I never know how it happens with Tessa Hadley's novels, but I find I'm 30 pages into the text after what feels like mere moments of initial reading. And in that time so much has happened with her characters, their complexities somehow emerging out of everyday events. Whether they are routine or extraordinary, as in Late in the Day, Hadley's characters are engrossing, provocative and her story-lines so well executed you have no choice but to be invested. Open, and just start reading!
Idra Novey sets her stage in a familiar-enough time and place. But as the story unfolds in Those Who Knew, that time shifts past and present, and that sense of place is increasingly askew, disarming. A quietly powerful novel told through alternating perspectives of an activist, a survivor, an outsider, a politician, a playwright, the Odyssey's First Editions Club selection for December 2018 is both commentary and question about a vicious circle needing to be broken. *Signed copies available.
I hear of a new Ottolenghi cookbook and I'm in awe; how can there be more recipes? I give in to the allure of the new Ottolenghi cookbook and I wonder why I wondered or resisted. As with all his cookbooks, I open to a random page and let fate choose for me. A ground lamb stuffed flatbread assembled here with tortillas, garnished with bright and pungent sumac and cheddar! That will do. Until I make my way through: Brunch; Raw Veg; Cooked Veg; Rice, grains, and pulses; Noodles and Pasta; Meat; Seafood; Dessert. Until I make my way through, simply Ottolenghi.
Connecting the dots on your mural of life? Wondering the why of the who and the how of the where? You must be a Murakami reader. And if you find yourself in the oil and water situation of driving a lot and needing Killing Commendatore in your daydream mix, do not hesitate to press play on Kirby Heyborne's narrated audiobook version. As far as Heyborne goes you had me at David Mitchell, but his repertoire is so vast you know him from somewhere else. Another time perhaps? Another art form, another story? Isn't that possible, Haruki Murakami?

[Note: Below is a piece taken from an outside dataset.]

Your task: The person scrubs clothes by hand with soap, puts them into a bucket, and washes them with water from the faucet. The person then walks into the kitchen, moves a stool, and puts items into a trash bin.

That damp chill in the air means only one thing: you need Ren Behan's cabbage parcels with barley and mushroom sauce to warm your bones. Oh no, wait. You should have started with a bowl of curative sour cucumber soup made from your own fermented dill pickles. Delicious. Something sweet to follow? I recommend the spiced honey vodka, but if fruits are your thing there are other infusions to chose from. Yes, there are dumplings. And, yes: there is honey and rye loaf. Interlink prints on luscious paper that shows off the dimensionality of each traditional Polish dish Behan has made her own and chosen to share with you.